WORK INSTRUCTIONS. A verbatim copy of the full data, with no pictures, is the expected answer.
____________
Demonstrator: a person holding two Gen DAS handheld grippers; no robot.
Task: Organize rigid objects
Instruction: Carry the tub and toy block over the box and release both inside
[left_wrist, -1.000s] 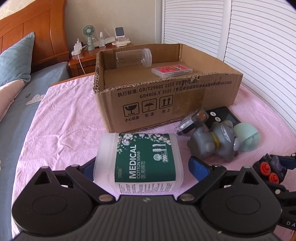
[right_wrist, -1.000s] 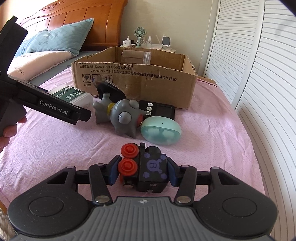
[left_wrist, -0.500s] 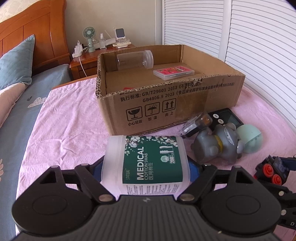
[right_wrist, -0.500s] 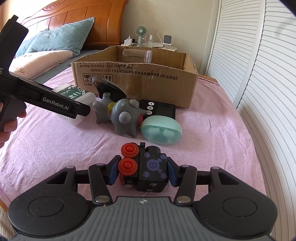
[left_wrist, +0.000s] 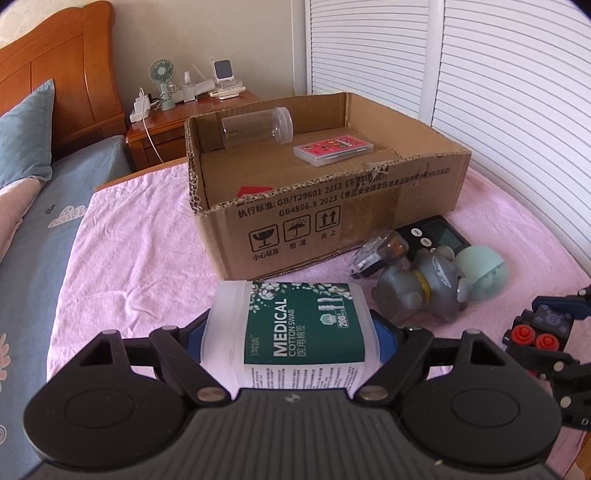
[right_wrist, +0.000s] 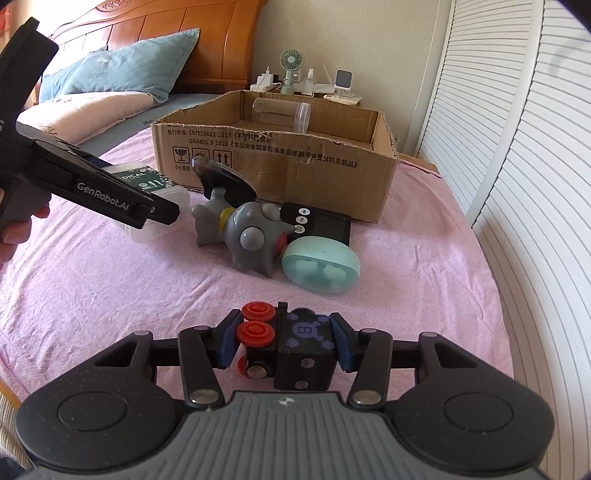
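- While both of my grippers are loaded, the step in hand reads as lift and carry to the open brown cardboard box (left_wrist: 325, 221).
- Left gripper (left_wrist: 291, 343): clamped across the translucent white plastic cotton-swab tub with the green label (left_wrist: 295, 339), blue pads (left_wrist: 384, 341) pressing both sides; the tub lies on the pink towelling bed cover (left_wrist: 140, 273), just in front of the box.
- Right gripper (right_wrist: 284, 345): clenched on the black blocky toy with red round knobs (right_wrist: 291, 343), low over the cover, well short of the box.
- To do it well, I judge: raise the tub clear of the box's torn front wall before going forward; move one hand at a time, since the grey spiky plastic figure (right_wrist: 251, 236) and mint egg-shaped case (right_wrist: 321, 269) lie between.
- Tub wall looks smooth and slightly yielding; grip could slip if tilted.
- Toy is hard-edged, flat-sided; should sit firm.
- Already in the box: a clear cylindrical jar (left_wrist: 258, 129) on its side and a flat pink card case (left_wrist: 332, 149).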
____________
RESULT FOR THIS EXERCISE.
Demonstrator: a person holding two Gen DAS handheld grippers; no robot.
Task: Organize rigid objects
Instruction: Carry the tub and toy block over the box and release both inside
[left_wrist, -1.000s] 
[right_wrist, -1.000s] 
[left_wrist, -0.500s] 
[right_wrist, -0.500s] 
[left_wrist, +0.000s] 
[right_wrist, +0.000s] 
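- While both of my grippers are loaded, the step in hand reads as lift and carry to the open brown cardboard box (left_wrist: 325, 221).
- Left gripper (left_wrist: 291, 343): clamped across the translucent white plastic cotton-swab tub with the green label (left_wrist: 295, 339), blue pads (left_wrist: 384, 341) pressing both sides; the tub lies on the pink towelling bed cover (left_wrist: 140, 273), just in front of the box.
- Right gripper (right_wrist: 284, 345): clenched on the black blocky toy with red round knobs (right_wrist: 291, 343), low over the cover, well short of the box.
- To do it well, I judge: raise the tub clear of the box's torn front wall before going forward; move one hand at a time, since the grey spiky plastic figure (right_wrist: 251, 236) and mint egg-shaped case (right_wrist: 321, 269) lie between.
- Tub wall looks smooth and slightly yielding; grip could slip if tilted.
- Toy is hard-edged, flat-sided; should sit firm.
- Already in the box: a clear cylindrical jar (left_wrist: 258, 129) on its side and a flat pink card case (left_wrist: 332, 149).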

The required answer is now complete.